▸ **EXERCISE**:
Transcribe every record that appears below, exactly and in full.

(Saved entries)
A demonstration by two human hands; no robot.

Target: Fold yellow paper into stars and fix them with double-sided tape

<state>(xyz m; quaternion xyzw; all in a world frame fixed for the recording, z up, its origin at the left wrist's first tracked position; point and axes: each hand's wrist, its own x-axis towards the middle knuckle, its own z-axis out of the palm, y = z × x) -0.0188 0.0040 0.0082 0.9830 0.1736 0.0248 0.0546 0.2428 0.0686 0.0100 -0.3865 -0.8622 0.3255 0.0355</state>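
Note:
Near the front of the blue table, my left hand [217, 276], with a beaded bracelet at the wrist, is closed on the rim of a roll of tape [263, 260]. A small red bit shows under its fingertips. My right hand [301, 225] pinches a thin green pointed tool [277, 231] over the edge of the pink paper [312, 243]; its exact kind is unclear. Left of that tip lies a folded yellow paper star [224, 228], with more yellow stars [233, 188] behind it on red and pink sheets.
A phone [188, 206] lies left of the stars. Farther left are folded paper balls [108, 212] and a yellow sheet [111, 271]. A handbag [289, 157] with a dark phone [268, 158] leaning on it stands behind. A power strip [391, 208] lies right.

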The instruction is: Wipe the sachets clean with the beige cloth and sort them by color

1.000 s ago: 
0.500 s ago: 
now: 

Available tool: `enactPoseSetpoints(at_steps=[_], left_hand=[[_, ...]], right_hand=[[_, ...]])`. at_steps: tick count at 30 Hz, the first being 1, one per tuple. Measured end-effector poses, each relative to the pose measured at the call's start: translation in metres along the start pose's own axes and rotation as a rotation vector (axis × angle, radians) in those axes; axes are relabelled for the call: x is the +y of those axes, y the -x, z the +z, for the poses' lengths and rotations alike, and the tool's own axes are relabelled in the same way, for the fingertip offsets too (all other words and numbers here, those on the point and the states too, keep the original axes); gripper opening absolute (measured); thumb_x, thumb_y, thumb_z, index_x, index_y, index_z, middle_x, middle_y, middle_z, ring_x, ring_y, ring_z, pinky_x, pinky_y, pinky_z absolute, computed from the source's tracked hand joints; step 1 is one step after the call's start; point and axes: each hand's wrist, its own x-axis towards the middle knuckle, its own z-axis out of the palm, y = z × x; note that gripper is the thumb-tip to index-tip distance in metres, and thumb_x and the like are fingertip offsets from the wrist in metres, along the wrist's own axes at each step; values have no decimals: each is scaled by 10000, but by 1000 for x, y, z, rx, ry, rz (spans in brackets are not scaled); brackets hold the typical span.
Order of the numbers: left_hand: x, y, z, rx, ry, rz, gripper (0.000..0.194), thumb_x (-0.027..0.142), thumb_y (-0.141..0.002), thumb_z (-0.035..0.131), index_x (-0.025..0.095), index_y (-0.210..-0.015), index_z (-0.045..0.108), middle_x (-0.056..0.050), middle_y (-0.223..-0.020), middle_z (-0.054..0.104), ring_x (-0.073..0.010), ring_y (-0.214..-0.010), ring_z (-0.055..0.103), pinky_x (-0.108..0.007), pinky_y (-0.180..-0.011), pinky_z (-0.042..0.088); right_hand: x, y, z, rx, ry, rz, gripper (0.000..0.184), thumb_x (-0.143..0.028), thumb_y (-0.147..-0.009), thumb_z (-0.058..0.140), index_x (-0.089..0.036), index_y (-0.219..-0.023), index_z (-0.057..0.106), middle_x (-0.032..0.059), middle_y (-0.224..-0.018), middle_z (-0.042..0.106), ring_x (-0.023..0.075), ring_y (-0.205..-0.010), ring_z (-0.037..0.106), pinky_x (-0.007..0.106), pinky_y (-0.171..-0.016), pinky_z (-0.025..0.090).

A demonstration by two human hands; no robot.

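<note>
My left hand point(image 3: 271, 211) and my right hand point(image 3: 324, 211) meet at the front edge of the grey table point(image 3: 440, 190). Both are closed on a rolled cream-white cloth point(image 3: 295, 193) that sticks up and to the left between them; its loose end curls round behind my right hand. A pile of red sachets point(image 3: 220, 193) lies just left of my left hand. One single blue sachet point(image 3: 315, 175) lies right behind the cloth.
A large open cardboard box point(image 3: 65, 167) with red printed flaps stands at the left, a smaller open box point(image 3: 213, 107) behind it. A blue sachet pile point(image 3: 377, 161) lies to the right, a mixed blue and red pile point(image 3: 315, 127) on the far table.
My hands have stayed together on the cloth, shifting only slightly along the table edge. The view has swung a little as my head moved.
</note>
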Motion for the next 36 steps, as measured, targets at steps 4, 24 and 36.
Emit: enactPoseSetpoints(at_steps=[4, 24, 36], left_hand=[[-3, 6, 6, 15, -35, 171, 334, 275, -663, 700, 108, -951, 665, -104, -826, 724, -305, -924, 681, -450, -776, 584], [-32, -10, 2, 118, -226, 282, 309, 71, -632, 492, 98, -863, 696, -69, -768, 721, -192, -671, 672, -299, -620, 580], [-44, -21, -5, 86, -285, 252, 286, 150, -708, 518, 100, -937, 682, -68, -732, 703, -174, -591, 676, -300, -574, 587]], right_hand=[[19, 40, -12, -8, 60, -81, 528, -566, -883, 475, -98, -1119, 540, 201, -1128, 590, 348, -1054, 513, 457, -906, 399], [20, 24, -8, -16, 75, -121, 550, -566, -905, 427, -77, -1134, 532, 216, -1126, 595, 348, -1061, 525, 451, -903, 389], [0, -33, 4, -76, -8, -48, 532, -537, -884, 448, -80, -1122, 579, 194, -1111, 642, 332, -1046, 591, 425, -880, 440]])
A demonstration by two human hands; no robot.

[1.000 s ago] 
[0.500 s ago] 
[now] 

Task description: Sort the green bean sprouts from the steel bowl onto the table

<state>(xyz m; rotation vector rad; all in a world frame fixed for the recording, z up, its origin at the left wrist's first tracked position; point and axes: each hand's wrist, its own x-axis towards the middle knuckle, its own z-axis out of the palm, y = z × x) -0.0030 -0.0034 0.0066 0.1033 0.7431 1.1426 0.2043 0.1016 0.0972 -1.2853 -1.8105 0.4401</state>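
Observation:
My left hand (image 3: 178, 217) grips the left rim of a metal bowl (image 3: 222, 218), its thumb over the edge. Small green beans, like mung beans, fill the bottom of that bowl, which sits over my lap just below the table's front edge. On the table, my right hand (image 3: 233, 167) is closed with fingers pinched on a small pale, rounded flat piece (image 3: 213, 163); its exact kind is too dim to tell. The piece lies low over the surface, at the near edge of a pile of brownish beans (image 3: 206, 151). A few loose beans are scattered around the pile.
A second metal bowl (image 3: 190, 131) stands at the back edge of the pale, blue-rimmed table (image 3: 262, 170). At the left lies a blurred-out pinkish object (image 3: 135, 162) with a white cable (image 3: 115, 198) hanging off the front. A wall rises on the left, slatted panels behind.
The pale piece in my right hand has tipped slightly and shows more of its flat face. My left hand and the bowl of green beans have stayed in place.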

▸ **FINISHED TASK**:
A demonstration by two human hands; no robot.

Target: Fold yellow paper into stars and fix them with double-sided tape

<state>(xyz m; quaternion xyzw; all in a world frame fixed for the recording, z up, its origin at the left wrist's first tracked position; point and axes: each hand's wrist, its own x-axis towards the middle knuckle, its own z-axis out of the palm, y = z × x) -0.0188 0.0040 0.0082 0.9830 0.1736 0.0248 0.0546 0.2428 0.0686 0.0100 -0.3865 -0.8622 0.3255 0.0355</state>
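Note:
Near the front of the blue table, my left hand [217, 276], with a beaded bracelet at the wrist, is closed on the rim of a roll of tape [263, 260]. A small red bit shows under its fingertips. My right hand [301, 225] pinches a thin green pointed tool [277, 231] over the edge of the pink paper [312, 243]; its exact kind is unclear. Left of that tip lies a folded yellow paper star [224, 228], with more yellow stars [233, 188] behind it on red and pink sheets.
A phone [188, 206] lies left of the stars. Farther left are folded paper balls [108, 212] and a yellow sheet [111, 271]. A handbag [289, 157] with a dark phone [268, 158] leaning on it stands behind. A power strip [391, 208] lies right.
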
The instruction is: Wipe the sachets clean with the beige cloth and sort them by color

1.000 s ago: 
0.500 s ago: 
now: 

Available tool: `enactPoseSetpoints(at_steps=[_], left_hand=[[_, ...]], right_hand=[[_, ...]])`. at_steps: tick count at 30 Hz, the first being 1, one per tuple. Measured end-effector poses, each relative to the pose measured at the call's start: translation in metres along the start pose's own axes and rotation as a rotation vector (axis × angle, radians) in those axes; axes are relabelled for the call: x is the +y of those axes, y the -x, z the +z, for the poses' lengths and rotations alike, and the tool's own axes are relabelled in the same way, for the fingertip offsets too (all other words and numbers here, those on the point and the states too, keep the original axes); gripper opening absolute (measured); thumb_x, thumb_y, thumb_z, index_x, index_y, index_z, middle_x, middle_y, middle_z, ring_x, ring_y, ring_z, pinky_x, pinky_y, pinky_z absolute, computed from the source's tracked hand joints; step 1 is one step after the call's start; point and axes: each hand's wrist, its own x-axis towards the middle knuckle, its own z-axis out of the palm, y = z × x; note that gripper is the thumb-tip to index-tip distance in metres, and thumb_x and the like are fingertip offsets from the wrist in metres, along the wrist's own axes at each step; values have no decimals: each is scaled by 10000, but by 1000 for x, y, z, rx, ry, rz (spans in brackets are not scaled); brackets hold the typical span.
Order of the numbers: left_hand: x, y, z, rx, ry, rz, gripper (0.000..0.194), thumb_x (-0.027..0.142), thumb_y (-0.141..0.002), thumb_z (-0.035..0.131), index_x (-0.025..0.095), index_y (-0.210..-0.015), index_z (-0.045..0.108), middle_x (-0.056..0.050), middle_y (-0.223..-0.020), middle_z (-0.054..0.104), ring_x (-0.073..0.010), ring_y (-0.214..-0.010), ring_z (-0.055..0.103), pinky_x (-0.108..0.007), pinky_y (-0.180..-0.011), pinky_z (-0.042..0.088); right_hand: x, y, z, rx, ry, rz, gripper (0.000..0.184), thumb_x (-0.143..0.028), thumb_y (-0.147..-0.009), thumb_z (-0.058..0.140), index_x (-0.089..0.036), index_y (-0.219..-0.023), index_z (-0.057..0.106), middle_x (-0.032..0.059), middle_y (-0.224..-0.018), middle_z (-0.042..0.106), ring_x (-0.023..0.075), ring_y (-0.205..-0.010), ring_z (-0.037..0.106), pinky_x (-0.007..0.106), pinky_y (-0.171..-0.016), pinky_z (-0.025..0.090).

A demonstration by two human hands; no robot.

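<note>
My left hand point(image 3: 271, 211) and my right hand point(image 3: 324, 211) meet at the front edge of the grey table point(image 3: 440, 190). Both are closed on a rolled cream-white cloth point(image 3: 295, 193) that sticks up and to the left between them; its loose end curls round behind my right hand. A pile of red sachets point(image 3: 220, 193) lies just left of my left hand. One single blue sachet point(image 3: 315, 175) lies right behind the cloth.
A large open cardboard box point(image 3: 65, 167) with red printed flaps stands at the left, a smaller open box point(image 3: 213, 107) behind it. A blue sachet pile point(image 3: 377, 161) lies to the right, a mixed blue and red pile point(image 3: 315, 127) on the far table.
My hands have stayed together on the cloth, shifting only slightly along the table edge. The view has swung a little as my head moved.
</note>
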Motion for the next 36 steps, as measured, targets at steps 4, 24 and 36.
Emit: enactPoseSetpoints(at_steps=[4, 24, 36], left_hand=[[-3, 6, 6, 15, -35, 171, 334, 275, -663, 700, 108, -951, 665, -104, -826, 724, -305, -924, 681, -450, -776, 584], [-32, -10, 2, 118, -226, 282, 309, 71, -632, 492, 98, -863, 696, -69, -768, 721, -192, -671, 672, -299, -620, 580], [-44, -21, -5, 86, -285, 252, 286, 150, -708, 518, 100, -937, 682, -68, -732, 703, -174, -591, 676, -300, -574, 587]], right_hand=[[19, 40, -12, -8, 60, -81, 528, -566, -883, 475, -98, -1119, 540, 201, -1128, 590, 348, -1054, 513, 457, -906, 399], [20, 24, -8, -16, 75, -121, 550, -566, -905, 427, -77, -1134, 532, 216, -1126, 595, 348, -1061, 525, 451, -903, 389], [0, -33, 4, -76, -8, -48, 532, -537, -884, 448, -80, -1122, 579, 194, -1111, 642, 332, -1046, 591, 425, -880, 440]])
A demonstration by two human hands; no robot.

[1.000 s ago] 
[0.500 s ago] 
[now] 

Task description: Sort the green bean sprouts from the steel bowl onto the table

<state>(xyz m; rotation vector rad; all in a world frame fixed for the recording, z up, its origin at the left wrist's first tracked position; point and axes: each hand's wrist, its own x-axis towards the middle knuckle, its own z-axis out of the palm, y = z × x) -0.0030 -0.0034 0.0066 0.1033 0.7431 1.1426 0.2043 0.1016 0.0972 -1.2853 -1.8105 0.4401</state>
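Observation:
My left hand (image 3: 178, 217) grips the left rim of a metal bowl (image 3: 222, 218), its thumb over the edge. Small green beans, like mung beans, fill the bottom of that bowl, which sits over my lap just below the table's front edge. On the table, my right hand (image 3: 233, 167) is closed with fingers pinched on a small pale, rounded flat piece (image 3: 213, 163); its exact kind is too dim to tell. The piece lies low over the surface, at the near edge of a pile of brownish beans (image 3: 206, 151). A few loose beans are scattered around the pile.
A second metal bowl (image 3: 190, 131) stands at the back edge of the pale, blue-rimmed table (image 3: 262, 170). At the left lies a blurred-out pinkish object (image 3: 135, 162) with a white cable (image 3: 115, 198) hanging off the front. A wall rises on the left, slatted panels behind.
The pale piece in my right hand has tipped slightly and shows more of its flat face. My left hand and the bowl of green beans have stayed in place.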

What the answer needed to say has been said.